Exercise: When you reach the line in the listing below that contains "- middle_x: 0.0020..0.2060", begin returning lines exactly as written, and stop after the line that contains "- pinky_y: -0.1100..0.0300". Return no other lines.
+++
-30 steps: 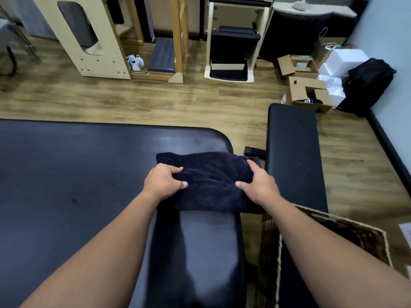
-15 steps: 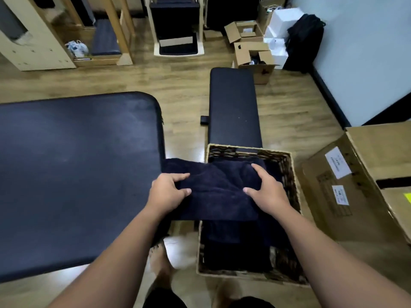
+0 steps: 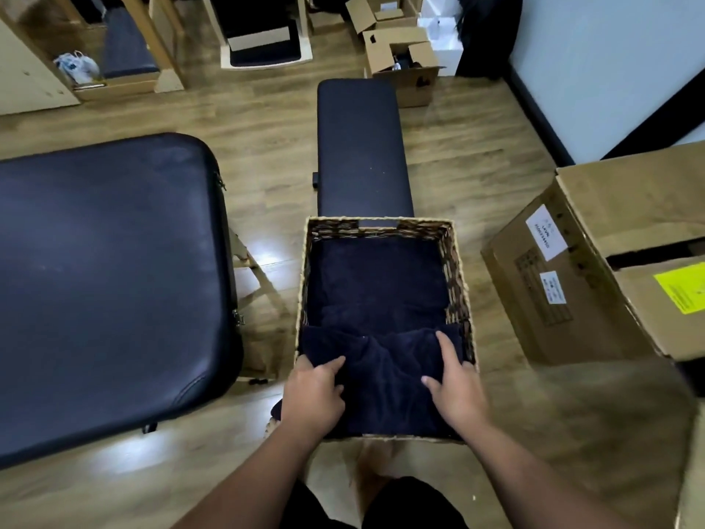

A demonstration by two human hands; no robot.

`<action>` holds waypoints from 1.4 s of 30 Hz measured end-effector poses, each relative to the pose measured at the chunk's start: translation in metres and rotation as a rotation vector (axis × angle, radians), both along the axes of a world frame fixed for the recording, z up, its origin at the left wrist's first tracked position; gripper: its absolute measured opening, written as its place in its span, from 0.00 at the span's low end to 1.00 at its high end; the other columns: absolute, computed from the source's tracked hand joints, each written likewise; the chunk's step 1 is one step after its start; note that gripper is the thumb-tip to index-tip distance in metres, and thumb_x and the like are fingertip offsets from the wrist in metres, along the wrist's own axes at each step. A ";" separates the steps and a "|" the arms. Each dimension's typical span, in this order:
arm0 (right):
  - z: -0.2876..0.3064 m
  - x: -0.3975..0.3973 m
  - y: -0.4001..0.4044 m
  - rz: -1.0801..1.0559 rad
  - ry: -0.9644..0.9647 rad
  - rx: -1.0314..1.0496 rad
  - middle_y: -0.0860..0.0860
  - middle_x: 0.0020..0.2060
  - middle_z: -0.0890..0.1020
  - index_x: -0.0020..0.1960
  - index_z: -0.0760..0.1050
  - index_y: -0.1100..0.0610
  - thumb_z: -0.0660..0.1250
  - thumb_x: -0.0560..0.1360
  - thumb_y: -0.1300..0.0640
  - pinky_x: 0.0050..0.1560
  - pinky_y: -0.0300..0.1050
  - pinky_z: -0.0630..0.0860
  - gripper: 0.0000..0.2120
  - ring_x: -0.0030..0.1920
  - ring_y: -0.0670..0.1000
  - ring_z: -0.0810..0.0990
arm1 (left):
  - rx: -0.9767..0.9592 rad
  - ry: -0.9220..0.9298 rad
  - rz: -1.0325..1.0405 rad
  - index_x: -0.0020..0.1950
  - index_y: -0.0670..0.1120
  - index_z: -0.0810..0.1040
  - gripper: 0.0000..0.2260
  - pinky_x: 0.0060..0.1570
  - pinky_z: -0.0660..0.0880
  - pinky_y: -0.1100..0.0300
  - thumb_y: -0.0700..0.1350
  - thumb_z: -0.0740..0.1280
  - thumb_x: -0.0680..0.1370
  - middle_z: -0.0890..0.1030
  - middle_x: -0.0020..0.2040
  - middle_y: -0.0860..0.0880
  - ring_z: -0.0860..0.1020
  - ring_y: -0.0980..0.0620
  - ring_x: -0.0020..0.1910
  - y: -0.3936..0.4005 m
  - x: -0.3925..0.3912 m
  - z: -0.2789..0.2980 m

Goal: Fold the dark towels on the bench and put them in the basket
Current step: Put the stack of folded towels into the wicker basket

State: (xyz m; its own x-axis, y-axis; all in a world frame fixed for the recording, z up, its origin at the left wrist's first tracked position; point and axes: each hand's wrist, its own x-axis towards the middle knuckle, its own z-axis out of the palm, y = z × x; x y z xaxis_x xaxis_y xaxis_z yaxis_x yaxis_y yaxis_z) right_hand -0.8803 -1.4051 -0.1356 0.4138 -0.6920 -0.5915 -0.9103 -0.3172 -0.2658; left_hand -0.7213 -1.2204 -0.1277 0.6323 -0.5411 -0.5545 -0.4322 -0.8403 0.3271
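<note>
Lowered into the basket, towel gripped by both hands; cardboard box beside.

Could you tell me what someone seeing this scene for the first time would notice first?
Most likely the two hands low in the middle: the left hand and right hand hold a folded dark towel at the near end of a woven basket, which already contains dark towels. A large black padded bench fills the left, and a big cardboard box sits at right.

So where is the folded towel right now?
In the head view, the folded towel sits low centre, held by the left hand and right hand over the near end of the basket.
</note>
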 end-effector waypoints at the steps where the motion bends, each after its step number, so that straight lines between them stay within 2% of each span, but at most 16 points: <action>1: -0.001 -0.002 0.004 0.038 0.035 -0.017 0.59 0.61 0.73 0.80 0.40 0.39 0.65 0.80 0.44 0.54 0.51 0.76 0.40 0.54 0.58 0.78 | 0.043 -0.042 -0.064 0.78 0.61 0.64 0.27 0.60 0.73 0.56 0.51 0.65 0.80 0.73 0.64 0.44 0.76 0.44 0.57 -0.003 -0.004 -0.001; 4: 0.000 -0.001 0.011 0.228 0.231 -0.042 0.63 0.68 0.65 0.82 0.39 0.50 0.63 0.81 0.49 0.65 0.53 0.71 0.40 0.65 0.61 0.69 | 0.229 -0.091 -0.239 0.81 0.54 0.56 0.28 0.61 0.70 0.50 0.47 0.60 0.82 0.66 0.63 0.37 0.73 0.39 0.56 -0.013 -0.011 -0.003; 6: 0.008 0.007 0.012 0.356 0.315 -0.172 0.64 0.72 0.58 0.82 0.46 0.53 0.66 0.77 0.54 0.67 0.55 0.68 0.41 0.68 0.64 0.64 | 0.340 -0.115 -0.308 0.81 0.52 0.54 0.26 0.65 0.68 0.47 0.45 0.56 0.84 0.61 0.68 0.29 0.70 0.35 0.61 -0.020 -0.011 -0.001; 8: 0.016 0.014 0.012 0.451 0.254 -0.310 0.62 0.73 0.55 0.79 0.54 0.51 0.68 0.74 0.54 0.65 0.56 0.70 0.38 0.68 0.63 0.63 | 0.376 -0.219 -0.372 0.81 0.50 0.56 0.23 0.67 0.63 0.42 0.45 0.52 0.85 0.49 0.74 0.24 0.61 0.29 0.70 -0.029 -0.012 0.007; 10: 0.017 0.019 0.012 0.435 0.213 -0.235 0.59 0.71 0.55 0.78 0.55 0.46 0.71 0.74 0.51 0.59 0.54 0.75 0.38 0.65 0.62 0.65 | 0.342 -0.283 -0.412 0.78 0.46 0.61 0.22 0.64 0.64 0.43 0.45 0.54 0.84 0.48 0.76 0.30 0.59 0.32 0.70 -0.036 -0.017 0.018; 11: 0.017 0.022 0.012 0.371 0.221 -0.145 0.57 0.69 0.55 0.77 0.54 0.44 0.73 0.73 0.49 0.55 0.52 0.76 0.39 0.64 0.62 0.66 | 0.343 -0.259 -0.388 0.79 0.45 0.60 0.24 0.63 0.66 0.44 0.45 0.58 0.82 0.48 0.75 0.32 0.61 0.33 0.68 -0.038 -0.021 0.020; 13: 0.013 0.028 0.006 0.250 0.245 0.006 0.56 0.67 0.54 0.77 0.53 0.41 0.76 0.71 0.48 0.51 0.50 0.75 0.43 0.62 0.62 0.67 | 0.409 -0.112 -0.277 0.82 0.46 0.47 0.36 0.64 0.71 0.44 0.43 0.65 0.80 0.42 0.75 0.29 0.63 0.29 0.68 -0.040 -0.024 0.020; 16: 0.006 0.034 -0.005 0.194 0.278 0.122 0.56 0.69 0.52 0.78 0.48 0.39 0.80 0.68 0.46 0.55 0.52 0.74 0.51 0.64 0.64 0.68 | 0.424 0.100 -0.188 0.81 0.49 0.34 0.46 0.72 0.65 0.40 0.41 0.67 0.78 0.29 0.75 0.29 0.55 0.23 0.74 -0.041 -0.019 0.008; 22: -0.036 0.026 0.002 0.222 0.275 0.068 0.58 0.73 0.44 0.81 0.39 0.45 0.78 0.71 0.50 0.63 0.54 0.74 0.55 0.66 0.66 0.66 | 0.222 0.297 0.085 0.81 0.53 0.30 0.51 0.68 0.68 0.54 0.37 0.68 0.75 0.32 0.79 0.35 0.68 0.36 0.73 -0.016 -0.001 -0.043; 25: -0.054 0.027 0.005 0.233 0.290 0.069 0.61 0.76 0.40 0.81 0.34 0.48 0.73 0.76 0.54 0.66 0.56 0.71 0.53 0.74 0.72 0.57 | 0.209 0.312 0.059 0.80 0.54 0.30 0.52 0.67 0.69 0.55 0.41 0.71 0.76 0.32 0.79 0.36 0.72 0.39 0.71 -0.014 0.000 -0.053; 28: -0.046 0.022 0.007 0.261 0.276 0.044 0.62 0.77 0.43 0.81 0.33 0.52 0.72 0.77 0.52 0.68 0.56 0.69 0.52 0.76 0.72 0.50 | 0.315 0.131 -0.056 0.82 0.51 0.36 0.51 0.66 0.73 0.48 0.48 0.73 0.75 0.34 0.78 0.34 0.72 0.39 0.68 -0.018 -0.004 -0.043; 30: -0.031 0.018 0.014 0.310 0.244 -0.074 0.64 0.76 0.47 0.82 0.36 0.55 0.71 0.75 0.51 0.65 0.54 0.71 0.51 0.73 0.69 0.55 | 0.319 -0.113 -0.158 0.82 0.47 0.46 0.44 0.61 0.76 0.49 0.48 0.71 0.75 0.42 0.76 0.36 0.68 0.40 0.66 -0.022 -0.015 -0.030; 32: -0.022 0.016 0.025 0.311 0.210 -0.066 0.63 0.75 0.47 0.82 0.38 0.55 0.73 0.73 0.49 0.63 0.53 0.73 0.53 0.69 0.66 0.59 | 0.320 -0.168 -0.197 0.81 0.45 0.49 0.41 0.59 0.76 0.52 0.48 0.69 0.75 0.49 0.73 0.38 0.65 0.39 0.65 -0.022 -0.029 -0.021; 34: -0.022 0.016 0.032 0.239 0.187 0.050 0.63 0.75 0.42 0.81 0.36 0.52 0.74 0.73 0.47 0.67 0.54 0.70 0.54 0.71 0.67 0.57 | 0.353 -0.045 -0.116 0.82 0.48 0.42 0.46 0.63 0.72 0.50 0.52 0.70 0.75 0.47 0.73 0.37 0.66 0.36 0.65 -0.021 -0.037 -0.023; 37: -0.035 0.019 0.028 0.140 0.117 0.157 0.59 0.77 0.36 0.81 0.34 0.48 0.74 0.74 0.47 0.73 0.57 0.63 0.54 0.77 0.70 0.46 | 0.295 0.151 0.081 0.80 0.60 0.34 0.50 0.66 0.70 0.47 0.52 0.71 0.73 0.39 0.76 0.36 0.66 0.31 0.68 -0.021 -0.030 -0.037; 42: -0.044 0.012 0.018 0.139 0.074 0.231 0.57 0.78 0.33 0.81 0.33 0.44 0.74 0.73 0.45 0.76 0.59 0.58 0.56 0.78 0.69 0.42 | 0.204 0.303 0.193 0.80 0.67 0.39 0.50 0.69 0.70 0.49 0.54 0.73 0.71 0.41 0.77 0.39 0.68 0.31 0.69 -0.029 -0.006 -0.040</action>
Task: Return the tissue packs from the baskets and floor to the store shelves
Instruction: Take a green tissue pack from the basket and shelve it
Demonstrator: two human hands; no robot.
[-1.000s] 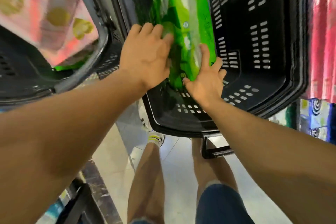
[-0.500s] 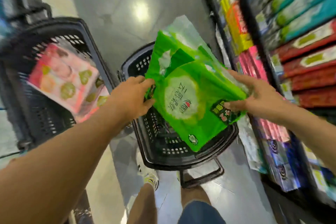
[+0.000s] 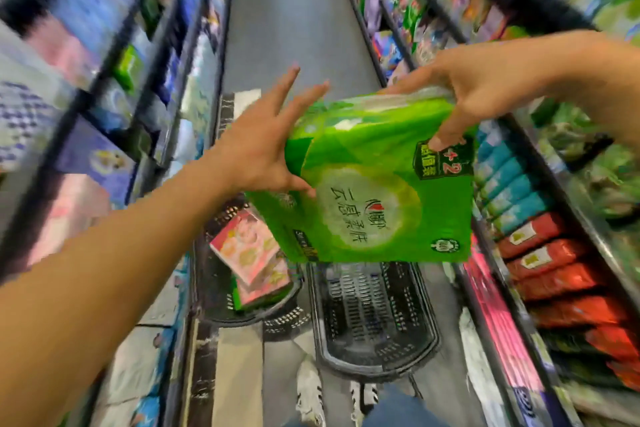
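Note:
A large green tissue pack (image 3: 374, 184) hangs in mid-air above the aisle, held between both hands. My right hand (image 3: 474, 87) grips its upper right corner, thumb on the front. My left hand (image 3: 266, 146) presses against the pack's left side with fingers spread and the thumb under its edge. Below, a black basket (image 3: 429, 340) on the floor looks empty. A second black basket (image 3: 214, 302) to its left holds pink tissue packs (image 3: 249, 250). The shelves (image 3: 554, 253) on the right carry red, blue and green packs.
Shelving (image 3: 104, 97) with blurred blue and purple goods lines the left side of the aisle. The grey floor (image 3: 294, 28) runs ahead between both rows. My legs and white shoes (image 3: 311, 392) stand just behind the baskets.
The green pack came up out of the right-hand basket to chest height. My view swung up from the baskets to the aisle. My left fingers spread open against the pack.

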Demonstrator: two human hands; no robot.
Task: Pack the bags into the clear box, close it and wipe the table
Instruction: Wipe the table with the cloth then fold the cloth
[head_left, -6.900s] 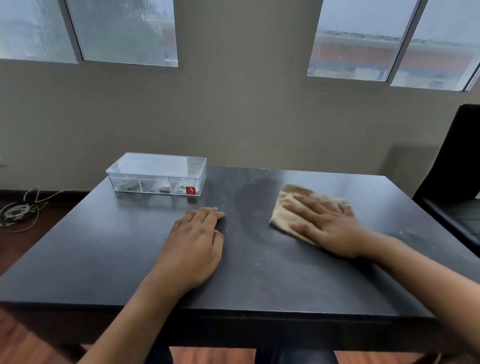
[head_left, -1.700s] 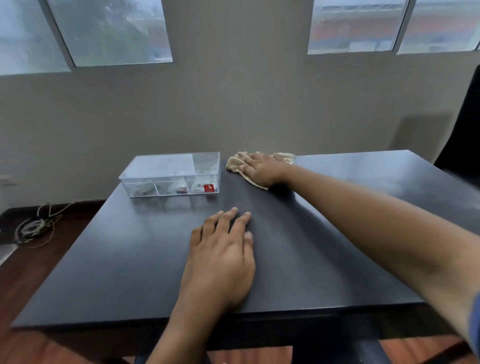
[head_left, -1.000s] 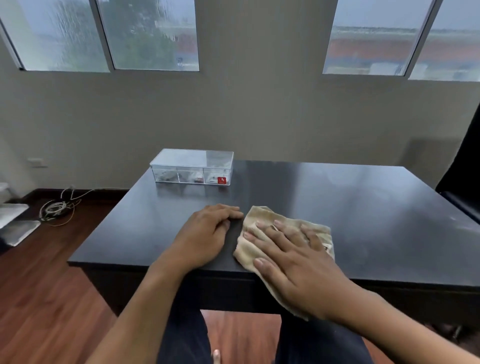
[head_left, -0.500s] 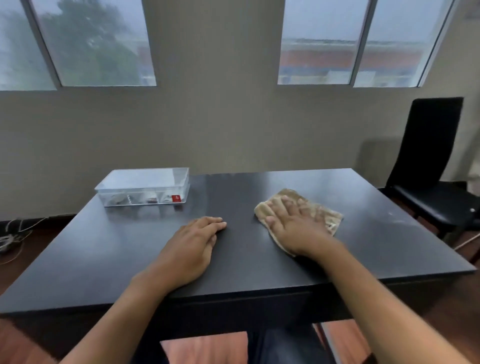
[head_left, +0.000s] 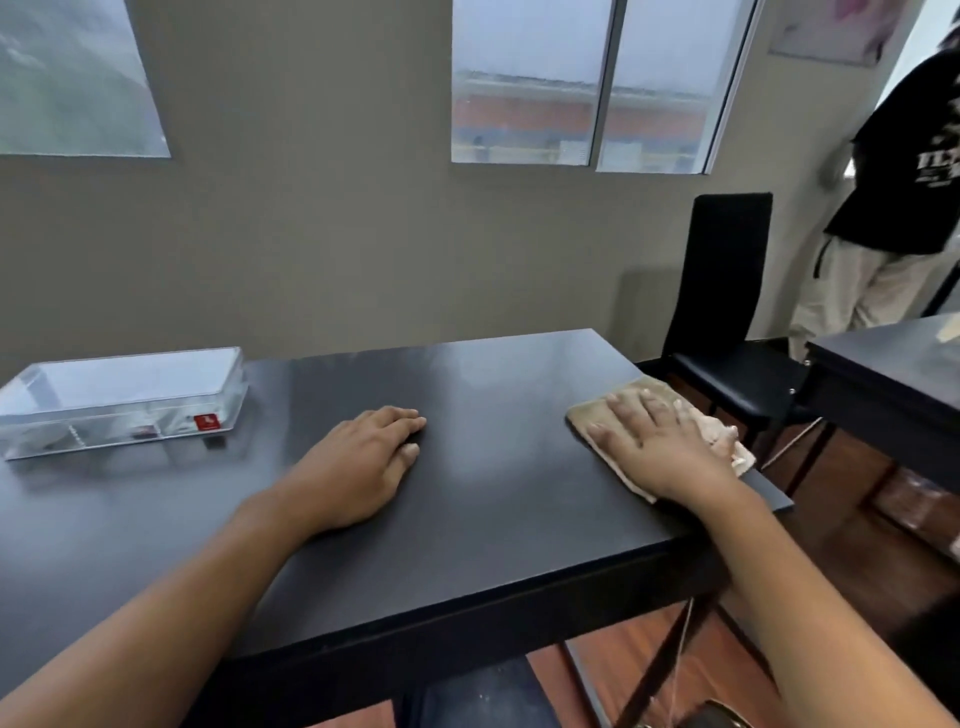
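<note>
Since half a second ago the right hand (head_left: 655, 447) has slid the cloth (head_left: 618, 415) rightward, from the middle of the table (head_left: 483, 519) to its right edge, where one corner of the cloth now hangs past the rim. That hand lies palm down, fingers spread and flat on the cloth, pointing away toward the wall, with the forearm coming in from the lower right. It presses the cloth without gripping it. The left hand (head_left: 358, 462) stays palm down on the bare tabletop near the centre, fingers together and slightly curled at the tips, holding nothing; its forearm runs in from the lower left.

The clear box (head_left: 124, 400) sits at the far left of the table, well apart from both hands, lid on. Its long axis runs left to right, roughly along the back edge. A red label (head_left: 207, 422) shows at the right end of its front wall. Small items inside are too blurred to tell. A black chair (head_left: 727, 312) stands beyond the right edge.
</note>
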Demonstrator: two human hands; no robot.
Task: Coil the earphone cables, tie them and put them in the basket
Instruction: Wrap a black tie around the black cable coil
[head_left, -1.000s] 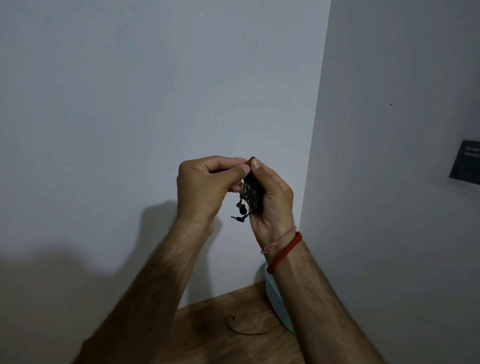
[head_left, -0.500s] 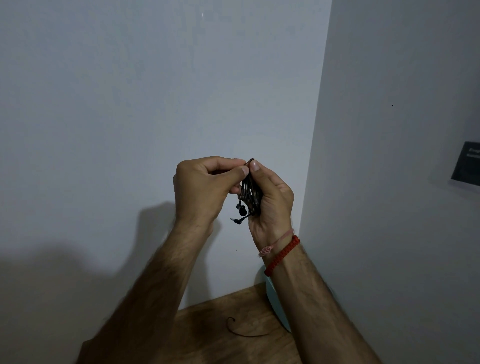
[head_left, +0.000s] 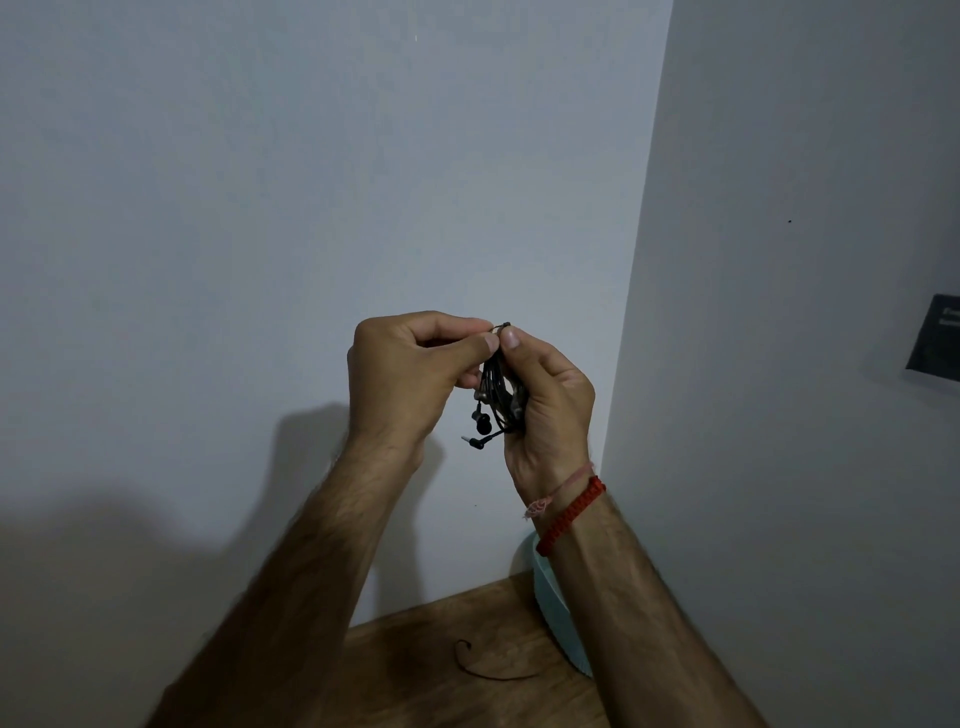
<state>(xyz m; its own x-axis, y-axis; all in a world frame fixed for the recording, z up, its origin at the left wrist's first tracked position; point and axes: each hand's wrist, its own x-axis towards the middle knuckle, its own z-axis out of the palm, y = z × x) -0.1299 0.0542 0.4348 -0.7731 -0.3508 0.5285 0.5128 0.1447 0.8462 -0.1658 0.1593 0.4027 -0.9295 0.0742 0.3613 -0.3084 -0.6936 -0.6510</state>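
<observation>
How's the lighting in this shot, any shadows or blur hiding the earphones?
Head view: dim, flat light; the arms throw a broad shadow on the left wall. The coiled earphone cable is sharp but dark between the left hand and right hand; no glare.

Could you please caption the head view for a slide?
Both hands, left and right, pinch a coiled black earphone cable above a wooden table.

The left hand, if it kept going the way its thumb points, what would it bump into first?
Probably the right hand: the left hand points its thumb rightward at the coiled black earphone cable, pinched between both thumbs. Depth is hard to judge.
</observation>
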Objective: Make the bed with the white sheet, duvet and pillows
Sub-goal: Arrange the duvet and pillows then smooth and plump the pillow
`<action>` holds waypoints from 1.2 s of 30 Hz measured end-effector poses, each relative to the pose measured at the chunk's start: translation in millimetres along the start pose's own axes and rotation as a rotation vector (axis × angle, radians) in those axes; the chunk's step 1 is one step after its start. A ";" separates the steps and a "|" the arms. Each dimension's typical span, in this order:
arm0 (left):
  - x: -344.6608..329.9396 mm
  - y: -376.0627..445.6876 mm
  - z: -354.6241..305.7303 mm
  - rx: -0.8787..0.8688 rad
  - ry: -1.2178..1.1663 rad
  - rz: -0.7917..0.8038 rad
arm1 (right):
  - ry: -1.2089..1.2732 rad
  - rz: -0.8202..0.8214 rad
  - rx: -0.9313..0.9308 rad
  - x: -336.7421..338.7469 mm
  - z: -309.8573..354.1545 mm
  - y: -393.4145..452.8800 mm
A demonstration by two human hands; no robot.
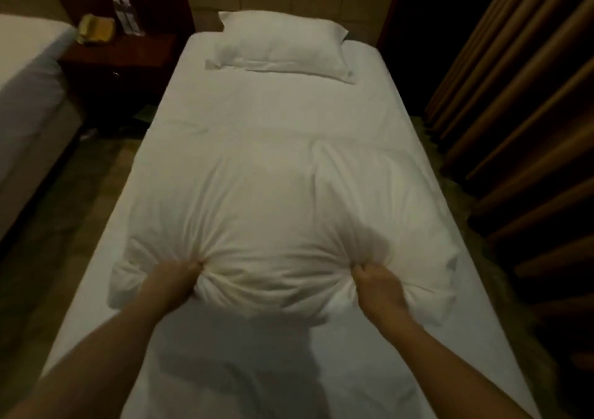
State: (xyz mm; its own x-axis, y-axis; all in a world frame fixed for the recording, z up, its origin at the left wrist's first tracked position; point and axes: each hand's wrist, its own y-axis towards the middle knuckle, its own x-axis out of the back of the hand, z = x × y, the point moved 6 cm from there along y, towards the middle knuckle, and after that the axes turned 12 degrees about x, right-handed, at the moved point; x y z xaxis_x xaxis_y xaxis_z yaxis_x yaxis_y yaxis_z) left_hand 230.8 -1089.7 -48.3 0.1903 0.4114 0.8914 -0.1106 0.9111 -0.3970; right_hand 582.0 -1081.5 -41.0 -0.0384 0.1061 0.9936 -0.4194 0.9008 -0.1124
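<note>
Head view: both hands hold the same bundled white pillow [276, 225], which lies across the near half of the bed [96, 306] on the white sheet [273, 116]. Its long axis runs left to right. The left hand [175, 282] bunches fabric at the near-left edge; the right hand [377, 285] is fisted likewise at near-right, both grips closed tight on cloth (neither arm is nearer). A second pillow [283, 48] sits at the far head end. Between them the sheet lies bare, so open room for carrying it lies straight ahead; curtains [514, 97] crowd the right side, and a nightstand [122, 61] stands far left.
</note>
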 end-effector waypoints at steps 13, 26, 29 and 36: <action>157.0 -28.4 12.3 0.021 0.137 -0.284 | -0.280 -0.072 -0.108 167.8 -47.6 4.2; -7.9 -90.0 -11.8 -0.120 0.053 0.142 | 0.134 0.142 -0.293 5.4 43.1 -128.3; -27.4 -85.6 -8.9 -0.122 0.038 0.216 | 0.107 0.094 -0.183 -13.0 39.9 -118.8; 28.3 -59.4 -4.4 -0.095 0.203 0.393 | 0.089 0.407 -0.199 19.6 30.1 -98.5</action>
State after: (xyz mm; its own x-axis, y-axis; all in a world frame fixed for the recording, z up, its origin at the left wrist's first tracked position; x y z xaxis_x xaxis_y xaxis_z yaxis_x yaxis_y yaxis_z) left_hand 247.1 -1132.1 -0.4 0.3398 0.7145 0.6116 -0.1248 0.6788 -0.7236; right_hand 595.2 -1180.8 -10.2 -0.0828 0.4960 0.8644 -0.2040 0.8406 -0.5018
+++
Response area:
  - middle_x: 0.0020..0.2060
  - middle_z: -0.0890..0.1020
  - index_x: -0.0020..0.1960
  - index_z: -0.0760..0.1050
  - index_y: -0.1100..0.0610
  - thumb_z: -0.0660..0.1250
  - thumb_x: -0.0560..0.1360
  - thumb_y: -0.1300..0.0640
  - pinky_x: 0.0050..0.1560
  - pinky_y: -0.0300..0.1050
  - pinky_z: -0.0630..0.0860
  - gripper: 0.0000..0.2120
  - ring_x: -0.0030..0.1920
  - ring_y: -0.0670..0.1000
  - ring_z: -0.0810..0.0990
arm1 (left):
  - rx: -0.9767..0.9592 rad
  - ry: -0.9220..0.9298 rad
  - rz: -1.0325..1.0405 rad
  - index_x: -0.0020..0.1950
  - index_y: -0.0670..0.1120
  - index_z: -0.0810..0.1040
  - gripper: 0.0000..0.2260
  - pinky_x: 0.0060..0.1570
  - pinky_z: -0.0660..0.0880
  - pinky_y: -0.1100..0.0300

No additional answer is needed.